Antauro Humala ha vuelto a colocar una bomba verbal en plena campaña: afirmó que aspira a recuperar Tarapacá y Arica “por la vía diplomática o armada” si Roberto Sánchez llega al poder. No es una frase patriótica ni una excentricidad menor. Es una amenaza irresponsable que convierte una elección presidencial en una peligrosa vitrina para discursos belicistas, autoritarios y profundamente desconectados de la realidad nacional.
El problema no es solo que Humala hable de guerra con Chile. El problema es que lo hace presentándose como aliado político de Juntos por el Perú y de Roberto Sánchez, a quien dice haber apoyado lealmente. Incluso no descarta ocupar un cargo en un eventual gobierno. Entonces la pregunta es inevitable: ¿Sánchez comparte esta visión o simplemente la usa cuando le conviene y la esconde cuando incomoda?.

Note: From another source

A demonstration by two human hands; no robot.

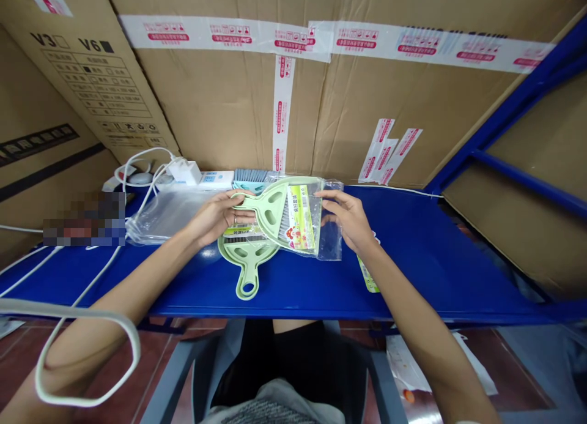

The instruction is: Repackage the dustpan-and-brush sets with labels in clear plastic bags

Humala no se limita a una bravata fronteriza. Su paquete ideológico incluye amnistías para condenados por terrorismo y para miembros del Grupo Colina, cambio del BCR, nacionalización de empresas, control de canales de televisión, defensa irrestricta de Petroperú y Asamblea Constituyente. Es decir, no estamos ante una frase aislada, sino ante un proyecto político que mezcla nostalgia militar, estatismo extremo y tentaciones autoritarias.
Hablar de recuperar territorios “por la vía armada” no defiende la soberanía peruana; la ridiculiza y la pone en riesgo. Perú y Chile tienen relaciones diplomáticas, comerciales y tratados internacionales que no pueden ser tratados como piezas de ajedrez por un discurso inflamado. La patria no se honra amenazando guerras imposibles, sino fortaleciendo instituciones, seguridad, educación, defensa moderna y política exterior seria.
Roberto Sánchez no puede guardar silencio ni mirar a otro lado. Si Humala fue útil para sumar votos, también debe asumir el costo de esa cercanía. En democracia, los aliados importan. Y cuando un aliado habla de guerra, amnistías y control de medios, el silencio deja de ser estrategia y empieza a parecer cálculo peligroso.
Reflexión final
El Perú no necesita patrioterismo de barricada ni discursos que jueguen con la posibilidad de una guerra. Necesita estabilidad, empleo, seguridad y gobernantes con sentido de Estado. Porque cuando alguien cercano al poder amenaza con incendiar la relación con Chile, el problema ya no es solo Humala. El problema es quién está dispuesto a llevar ese fósforo hasta Palacio. (Foto composición: lacajanegra.blog).